Students will develop subject-specific expertise, personal and social development and intellectual maturity through engagement with appropriate ways of thinking and doing. Teaching and learning will be closely related, through a variety of approaches that facilitate students' artistic, creative and scholarly development. These approaches will cohere around the integration of practice and theory, exploring relations between creative and critical modes of enquiry which, in turn, inform the development of new training frameworks, pedagogies, research methods and methodologies.
Teaching and learning will take place in a variety of continually evolving contexts, including an appropriate balance of group and individual learning, workshops, practical classes, studio-based practice, subject-specific masterclasses, lectures, seminars and tutorials. Experiential learning is also a key principle of study on the programme. Students will experience work related to practical and professional performance contexts, undertaking costume making roles and participating in a range of processes.
The assessment approach will enable students to demonstrate their level of attainment and full range of abilities and skills. Modes of assessment and related feedback strategies are designed to be part of the learning experience and ensure that the learning outcomes identified by course components can be met. Opportunities for formative and summative assessment are provided in a variety of formats which assess critical understanding, knowledge, ability, technique, creativity, artistry, and application. These formats include:
- Portfolios of practical work (examples of costume making)
- Reflective documentation and critical evaluation (presentation, viva voce, essay, dissertations, video, blog, vlog, podcast)
- Self and peer assessment (discussions, tutorials & seminars)
Teaching, learning and assessment will be underpinned by a commitment to inclusive practice. Curriculum design, delivery and assessment activities will enable reasonable adjustments to be made as appropriate, in recognition of individual learning needs.
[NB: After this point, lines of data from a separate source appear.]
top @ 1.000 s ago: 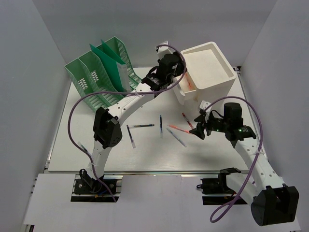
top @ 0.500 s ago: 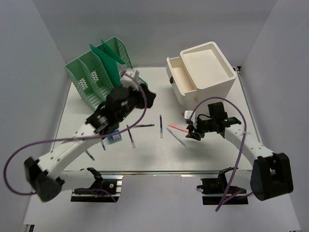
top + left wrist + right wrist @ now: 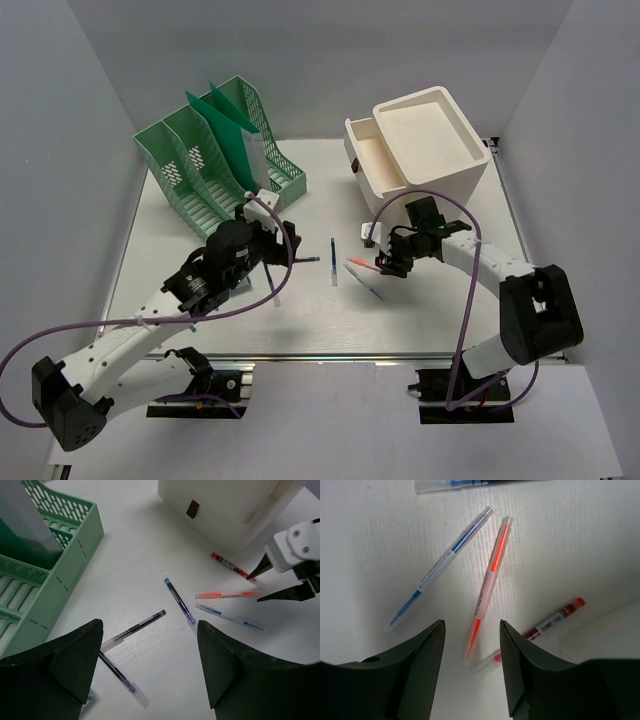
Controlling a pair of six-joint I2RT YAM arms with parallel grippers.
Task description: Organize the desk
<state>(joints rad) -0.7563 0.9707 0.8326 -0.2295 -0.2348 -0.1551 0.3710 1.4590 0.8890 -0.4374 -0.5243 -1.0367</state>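
Note:
On the white desk (image 3: 440, 320) lie several loose pens. My right gripper (image 3: 388, 265) hovers low and open over the orange pen (image 3: 492, 575), its two tips (image 3: 471, 624) either side of the pen's end without touching it. A pale blue pen (image 3: 440, 570) lies just left of it and a red pen (image 3: 552, 622) just right. My left gripper (image 3: 150, 625) stands wide open and empty above a black pen (image 3: 135, 627) and a purple pen (image 3: 120, 672). A dark blue pen (image 3: 179, 600) lies farther ahead. The left wrist view also shows the right gripper (image 3: 253, 589).
A green file organizer (image 3: 215, 150) stands at the back left, close to my left arm. The white drawer box (image 3: 440, 130) sits at the back right with its drawer (image 3: 375, 165) pulled out. Pale grey walls close in the desk on three sides.
My left arm has swung away from the drawer box to the desk's left middle and its jaws have widened. My right gripper has moved left, onto the end of the orange pen.

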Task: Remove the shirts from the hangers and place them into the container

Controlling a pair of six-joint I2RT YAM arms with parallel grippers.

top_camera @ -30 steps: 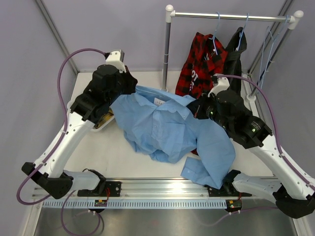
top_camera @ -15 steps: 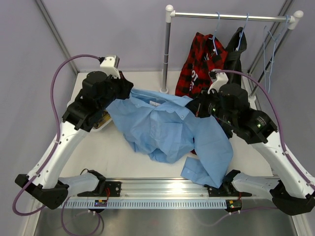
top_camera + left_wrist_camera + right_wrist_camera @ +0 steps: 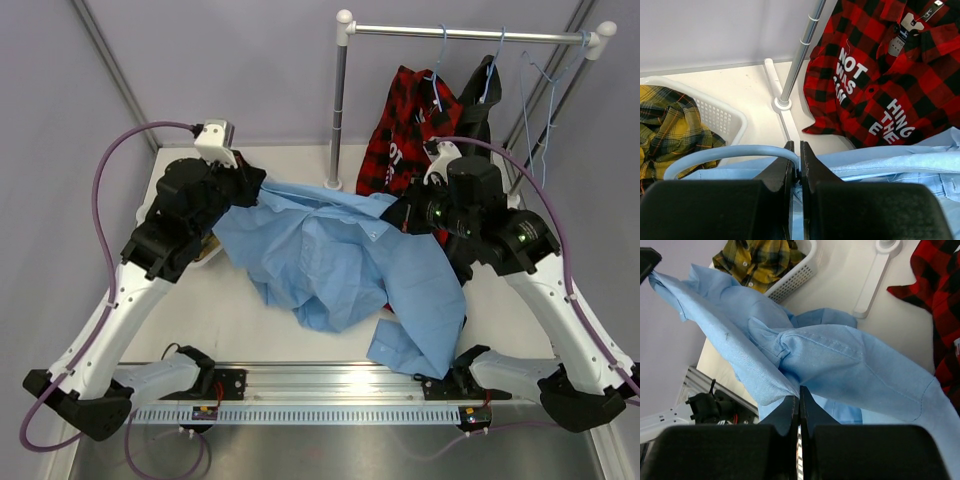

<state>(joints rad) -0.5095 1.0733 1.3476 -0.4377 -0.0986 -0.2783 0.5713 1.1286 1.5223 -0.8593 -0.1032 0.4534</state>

The teaching and learning strategy of the programme will also include a continuing and reflective approach to decolonising the curriculum through rethinking, reframing, and reconstructing the delivery of historical perspectives to incorporate a broader range of voices that will develop alternative research frameworks and traditions that can inform one another.
Students will also be provided with all relevant course documentation comprising aims and objectives, structure and content, learning outcomes, assessment procedures and criteria, expected study approaches.